Вычисляют индекс функции Fc для испытуемого препарата: значение должно быть не ниже указанного на листке-вкладыше, сопровождающем препарат сравнения.
2.7.10. КОЛИЧЕСТВЕННОЕ ОПРЕДЕЛЕНИЕ ФАКТОРА СВЕРТЫВАНИЯ КРОВИ ЧЕЛОВЕКА VII
Количественное определение фактора свертывания крови VII производят по его биологической активности в виде комплекса фактора Vila с тканевым фактором при активации фактора Х в присутствии ионов кальция и фосфолипидов. Активность препарата фактора VII оценивают путем сравнения количества, необходимого для достижения определенной скорости образования фактора Ха в испытуемой смеси, содержащей вещества, принимающие участие в активации фактора Х, и количества Международного Стандарта или препарата сравнения, калиброванного в Международных Единицах, которое требуется для достижения такой же скорости образования фактора Ха.
За Международную Единицу принимают активность фактора VII в установленном количестве Международного Стандарта, состоящего из высушенной из замороженного состояния плазмы. Эквивалентность Международного Стандарта в Международных Единицах устанавливается Всемирной организацией здравоохранения.

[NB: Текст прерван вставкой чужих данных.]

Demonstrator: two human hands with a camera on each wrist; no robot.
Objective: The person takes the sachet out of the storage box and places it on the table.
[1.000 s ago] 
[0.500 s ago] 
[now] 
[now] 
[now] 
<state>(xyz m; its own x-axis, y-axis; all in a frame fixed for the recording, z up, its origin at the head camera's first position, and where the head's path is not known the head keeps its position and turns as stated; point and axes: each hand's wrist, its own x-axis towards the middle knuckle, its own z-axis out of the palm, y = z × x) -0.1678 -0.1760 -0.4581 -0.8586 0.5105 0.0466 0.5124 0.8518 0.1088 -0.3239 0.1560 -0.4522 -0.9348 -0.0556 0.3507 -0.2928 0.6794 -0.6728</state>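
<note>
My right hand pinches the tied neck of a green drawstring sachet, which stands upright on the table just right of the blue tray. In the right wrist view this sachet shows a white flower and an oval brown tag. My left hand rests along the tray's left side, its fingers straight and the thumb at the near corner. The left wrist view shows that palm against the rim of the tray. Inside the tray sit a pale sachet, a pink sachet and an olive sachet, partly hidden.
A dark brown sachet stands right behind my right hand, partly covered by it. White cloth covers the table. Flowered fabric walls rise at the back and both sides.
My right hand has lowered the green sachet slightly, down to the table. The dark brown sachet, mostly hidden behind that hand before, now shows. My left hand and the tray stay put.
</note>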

Хромогенный метод количественного определения включает две последовательные стадии. Первая стадия состоит в зависящей от фактора VII активации фактора Х смесью реагентов, включающей тканевый фактор, фосфолипиды и ионы кальция. На второй стадии происходит ферментативное расщепление хромогенного субстрата фактором Ха с образованием хромофора, который определяют спектрофотометрически. В соответствующих условиях испытания существует линейная зависимость между скоростью образования фактора Ха и концентрацией фактора. Содержание метода количественного определения описывается схемой 2.7.10.-1:
Тканевый фактор + Са++
1-я стадия а) Фактор VII Фактор VIIа
Фактор VIIа + Ca++ + тканевый фактор/фосфолипид b) Фактор X ------------------------------------------------»- Фактор Ха
Фактор Ха
2-я стадия хромогенный субстрат -----------> пептид + хромофор
Схема 2.7.10.-1. - Схема количественного определения фактора коагуляции крови
человека VII.
В обеих стадиях используются реагенты, доступные из ряда коммерческих источников. Хотя в состав реагентов могут вноситься некоторые изменения, их основные свойства должны соответствовать нижеприведенным спецификациям.
РЕАГЕНТЫ
Реагент факторов коагуляции состоит из очищенных белков человеческого или говяжьего происхождения, включающих фактор Х и тромбопластиновый тканевый фактор / фосфолипид в качестве активатора фактора VII. Эти белки подвергнуты частичной очистке и не должны содержать примесей, мешающих активации фактора VII или фактора Х. Фактор Х содержится в количествах, приводящих к конечной концентрации на первой стадии определения, находящейся в пределах от 10 до 350 нмоль/л, предпочтительно от 14 до 70 нмоль/л. В качестве тканевого фактора/фосфолипида может использоваться тромбопластин, полученный из природных источников, например, из мозга крупного рогатого скота или кроликов, или синтетический препарат. Тромбопластин, подходящий для использования в определении протромбинового периода, разбавляют буфером в соотношении от 1:5 до 1:50 так, чтобы окончательная концентрация ионов кальция составляла от 15 до 25 ммоль/л. Образование конечного фактора Ха проводят в растворе, содержащем человеческий или бычий альбумин в концентрации, не допускающей потери адсорбции, и соответствующим образом буферизированного до рН 7,3-8,0. В окончательной инкубационной смеси фактор VII должен быть единственным компонентом, лимитирующим скорость.